On April 23rd, Federal Communications Commission Chairman Tom Wheeler said that he’d circulate his net neutrality proposal to other commissioners on Thursday of this week, in preparation for a vote at the FCC’s May 15 meeting. The draft rules will then be formally proposed and available for public comment.
We’ve been waiting for a definitive net neutrality proposal from Wheeler for well over two months. While speaking at Silicon Flatirons/ University of CO Law School on February 10th, Wheeler said he’d be outlining his plans “in the coming days.” Or was that “coming months?”
“In its Verizon v. FCC decision, the Court of Appeals invited the Commission to act to preserve a free and open Internet. I accept that invitation, and in the coming days, I will be outlining how I propose to proceed.”
The proposed FCC rules are expected to ensure that network operators disclose exactly how they manage Internet traffic and do not restrict consumers as they surf the Web. In particular, the rules would prevent the service providers from blocking or discriminating against specific websites, but would allow broadband providers to give some traffic preferential treatment, so long as such arrangements are available on “commercially reasonable” terms for all interested content companies. Whether the terms are commercially reasonable would be decided by the FCC on a case-by-case approach in reviewing the practices adopted by Internet providers.
However, the FCC rules are not expected to address the issue of interconnection, or agreements in which content companies pay network providers for faster access to their sites or services. In the past, Wheeler has said that net neutrality rules would not regulate deals between businesses on connections before they reach the user. That’s because the scope of the net neutrality rules is limited to the “last mile” of the (broadband access) network that reaches the consumer or business customer.

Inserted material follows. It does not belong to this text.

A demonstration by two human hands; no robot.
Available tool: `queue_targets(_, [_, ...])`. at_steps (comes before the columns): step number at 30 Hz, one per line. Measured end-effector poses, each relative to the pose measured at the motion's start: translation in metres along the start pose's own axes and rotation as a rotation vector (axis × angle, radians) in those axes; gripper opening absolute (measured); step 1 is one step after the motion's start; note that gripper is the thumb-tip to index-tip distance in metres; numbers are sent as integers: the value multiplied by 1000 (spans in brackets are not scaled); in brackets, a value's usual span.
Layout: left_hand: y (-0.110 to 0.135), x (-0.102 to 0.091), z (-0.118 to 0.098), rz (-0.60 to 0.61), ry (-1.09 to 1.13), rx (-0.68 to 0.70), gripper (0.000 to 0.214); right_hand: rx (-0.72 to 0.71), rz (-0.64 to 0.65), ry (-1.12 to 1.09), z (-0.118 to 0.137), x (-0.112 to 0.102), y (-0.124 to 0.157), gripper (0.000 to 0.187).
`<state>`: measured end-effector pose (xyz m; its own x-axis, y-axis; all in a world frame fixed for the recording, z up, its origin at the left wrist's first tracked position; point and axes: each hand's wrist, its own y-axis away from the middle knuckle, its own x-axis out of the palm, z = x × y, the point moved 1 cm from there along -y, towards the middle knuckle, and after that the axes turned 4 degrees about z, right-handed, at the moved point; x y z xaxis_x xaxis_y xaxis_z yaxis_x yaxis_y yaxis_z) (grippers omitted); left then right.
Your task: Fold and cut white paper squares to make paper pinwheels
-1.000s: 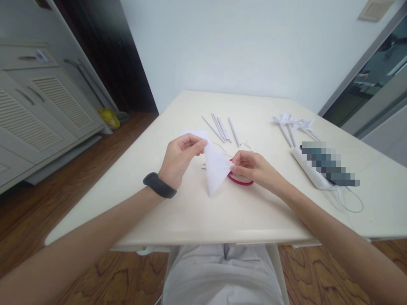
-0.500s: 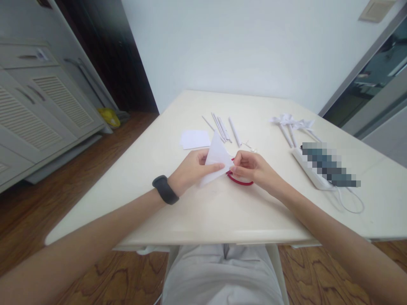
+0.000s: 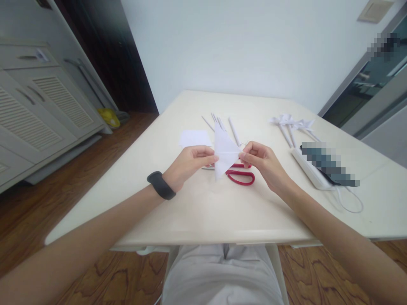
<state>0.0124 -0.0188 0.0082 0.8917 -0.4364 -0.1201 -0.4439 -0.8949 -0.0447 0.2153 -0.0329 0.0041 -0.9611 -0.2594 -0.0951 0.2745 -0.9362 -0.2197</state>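
A folded white paper piece [image 3: 224, 151] is held upright above the cream table [image 3: 203, 212], between both hands. My left hand [image 3: 190, 163], with a black band on its wrist, pinches the paper's left edge. My right hand [image 3: 263, 163] pinches its right corner. Red-handled scissors [image 3: 239, 175] lie on the table just under the paper and my right hand.
A flat white sheet [image 3: 194, 138] lies behind my left hand. Several rolled white paper sticks [image 3: 222, 127] lie farther back. Finished paper pinwheels [image 3: 291, 123] and a white power strip [image 3: 313, 169] with its cord are at the right. A cabinet stands at the left.
Both hands lifted the paper and turned it upright. My right hand has moved up off the scissors, which now show fully on the table.
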Motion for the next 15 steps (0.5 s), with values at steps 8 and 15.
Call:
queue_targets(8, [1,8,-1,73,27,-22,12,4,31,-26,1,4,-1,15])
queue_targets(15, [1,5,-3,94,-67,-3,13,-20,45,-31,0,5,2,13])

The Wall Street Journal reported today that
“The FCC’s proposal would allow some forms of discrimination while preventing companies from slowing down or blocking specific websites, which likely won’t satisfy all proponents of net neutrality, the concept that all Internet traffic should be treated equally. The Commission has also decided for now against reclassifying broadband as a public utility, which would subject ISPs to much greater regulation. However, the Commission has left the reclassification option on the table at present.
In addition, the FCC plans to significantly increase the disclosure requirements for broadband providers, which could include details such as the speed and congestion of their service along the last mile. The proposal wouldn’t cover wireless carriers, but it will ask whether mobile broadband providers should be subject to a similar commercially reasonable standard when striking deals with content providers.”
Here are few recent facts related to net neutrality:
- This January, the U.S. Court of Appeals for the District of Columbia Circuit struck down the FCC’s previous version of the open Internet order. It was the second time the court took such action.
- However, the Court ruled that the FCC has the legal authority to issue enforceable “rules of the road” to preserve Internet freedom and openness. It affirmed that Section 706 of the Telecommunications Act of 1996 gives the FCC authority to encourage broadband deployment by, among other things, removing barriers to infrastructure deployment and promoting competition. It also found that the goals of the Open Internet Order are within the scope of authority granted to the Commission.
- The court opinion specifically included that the Commission was justified in concluding that an open Internet would further the interest of broadband deployment by enabling the virtuous cycle of innovation that unites the long-term interests of end-users, broadband networks and edge-providers. After all, it explained, when edge-providers are prevented from reaching end-users, demand for both those upstream applications and for network expansion suffer. The upshot here is that the preservation of an “open Internet” is within the FCC’s authority.
- Comcast, through conditions placed on its 2011 merger with NBC Universal, is the only Internet provider still bound by the earlier FCC net neutrality rules through 2018. Comcast has now proposed to buy its biggest rival Time Warner Cable Inc and Netflix has come out in opposition of the $45.2 billion merger, arguing that the Internet provider should be banned from charging fees for delivering its content. Comcast has said that Netflix’s opposition was “based on inaccurate claims and arguments.”
- Netflix, which accounts for much of Internet traffic during peak hours (some say over 50%), in February struck a deal to pay Comcast for faster online delivery of its movies and TV shows.
- Indeed, Netflix, Skype (now owned by Microsoft), Hulu/ Hulu +, Amazon, Google/You Tube, and other content providers that offer video, voice, or audio services that rely on broadband Internet connections could take advantage of such arrangements by paying the broadband providers to ensure that their traffic reaches consumers without disruption. Those companies would be paying for preferential treatment on the “last mile” of broadband networks that connects directly to consumers’ homes.
To reiterate, the FCC’s net neutrality proposal is not expected to address the separate issue of “back-end interconnection” or “peering” between content providers and broadband network providers. It’s new rules will only apply to the “last mile” broadband access network.